- _Your task_:
In the data below, find the line containing "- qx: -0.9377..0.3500", then set down that line and every later line up to and including the line containing "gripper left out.", exactly.

Data excerpts
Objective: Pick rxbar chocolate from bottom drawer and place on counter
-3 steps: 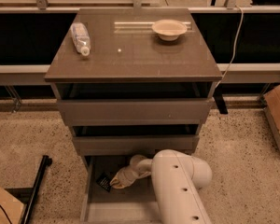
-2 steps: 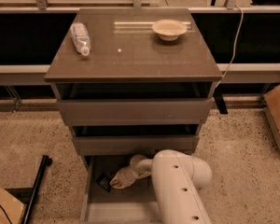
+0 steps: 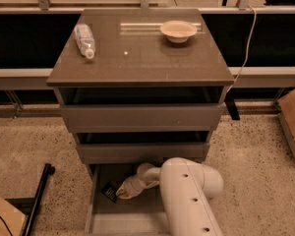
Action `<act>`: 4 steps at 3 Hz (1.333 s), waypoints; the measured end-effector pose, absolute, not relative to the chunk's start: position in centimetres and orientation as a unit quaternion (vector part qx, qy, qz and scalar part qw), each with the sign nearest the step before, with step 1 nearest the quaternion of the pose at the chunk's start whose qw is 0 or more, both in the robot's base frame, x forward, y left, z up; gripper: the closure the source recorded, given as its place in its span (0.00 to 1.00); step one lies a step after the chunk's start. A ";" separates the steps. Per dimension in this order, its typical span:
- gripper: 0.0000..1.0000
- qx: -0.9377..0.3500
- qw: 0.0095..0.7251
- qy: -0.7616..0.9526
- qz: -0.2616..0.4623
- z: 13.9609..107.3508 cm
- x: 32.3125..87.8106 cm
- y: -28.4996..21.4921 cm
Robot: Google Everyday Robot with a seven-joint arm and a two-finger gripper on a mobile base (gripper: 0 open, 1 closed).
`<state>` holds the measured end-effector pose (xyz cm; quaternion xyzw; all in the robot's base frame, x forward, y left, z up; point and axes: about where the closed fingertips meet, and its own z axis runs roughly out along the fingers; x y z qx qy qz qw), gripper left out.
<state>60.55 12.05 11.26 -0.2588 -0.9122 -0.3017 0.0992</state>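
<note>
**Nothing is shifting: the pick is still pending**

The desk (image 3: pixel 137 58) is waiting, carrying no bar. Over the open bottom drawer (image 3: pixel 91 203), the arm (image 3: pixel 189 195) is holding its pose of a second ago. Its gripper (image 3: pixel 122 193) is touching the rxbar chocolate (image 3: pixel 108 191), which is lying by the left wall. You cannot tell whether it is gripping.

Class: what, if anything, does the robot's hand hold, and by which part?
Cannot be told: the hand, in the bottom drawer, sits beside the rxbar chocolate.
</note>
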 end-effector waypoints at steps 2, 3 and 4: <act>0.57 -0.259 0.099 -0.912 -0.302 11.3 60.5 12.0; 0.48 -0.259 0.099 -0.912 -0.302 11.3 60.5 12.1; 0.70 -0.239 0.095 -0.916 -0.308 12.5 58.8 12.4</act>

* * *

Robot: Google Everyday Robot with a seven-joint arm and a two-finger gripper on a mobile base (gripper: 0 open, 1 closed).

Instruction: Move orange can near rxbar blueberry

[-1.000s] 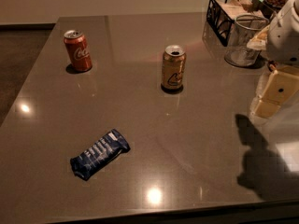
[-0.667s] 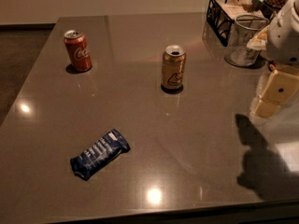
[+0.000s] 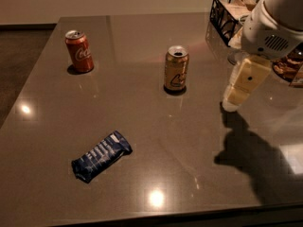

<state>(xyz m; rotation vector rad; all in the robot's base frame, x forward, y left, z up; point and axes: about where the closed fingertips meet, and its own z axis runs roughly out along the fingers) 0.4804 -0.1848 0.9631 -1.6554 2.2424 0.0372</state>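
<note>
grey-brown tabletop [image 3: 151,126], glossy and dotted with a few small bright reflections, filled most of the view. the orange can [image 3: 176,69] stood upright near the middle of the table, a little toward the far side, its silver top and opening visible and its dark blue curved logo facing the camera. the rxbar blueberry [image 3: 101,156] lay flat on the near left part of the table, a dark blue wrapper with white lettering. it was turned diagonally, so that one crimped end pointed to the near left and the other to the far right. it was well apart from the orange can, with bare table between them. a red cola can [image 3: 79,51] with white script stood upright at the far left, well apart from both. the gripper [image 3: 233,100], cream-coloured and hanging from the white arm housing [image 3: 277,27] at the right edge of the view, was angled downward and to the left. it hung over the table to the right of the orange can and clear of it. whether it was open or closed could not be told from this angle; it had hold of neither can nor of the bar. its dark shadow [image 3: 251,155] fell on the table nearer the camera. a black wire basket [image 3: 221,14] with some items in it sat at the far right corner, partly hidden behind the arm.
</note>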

- _Answer to the problem_:
- qx: -0.9377..0.3500
- qw: 0.0095..0.7251
- qy: -0.7616..0.9526
- qz: -0.2616..0.4623
- z: 13.9609..107.3508 cm
- x: 32.3125..87.8106 cm
- y: -28.4996..21.4921 cm
Robot: Google Everyday Robot with a seven-joint arm and a two-finger gripper on a mobile base (gripper: 0 open, 1 closed).
`<state>` holds the measured end-effector pose (xyz cm; quaternion xyzw; all in the robot's base frame, x forward, y left, z up; point and axes: about where the closed fingertips meet, and its own z axis runs roughly out along the fingers; x y z qx qy qz qw), gripper left out.

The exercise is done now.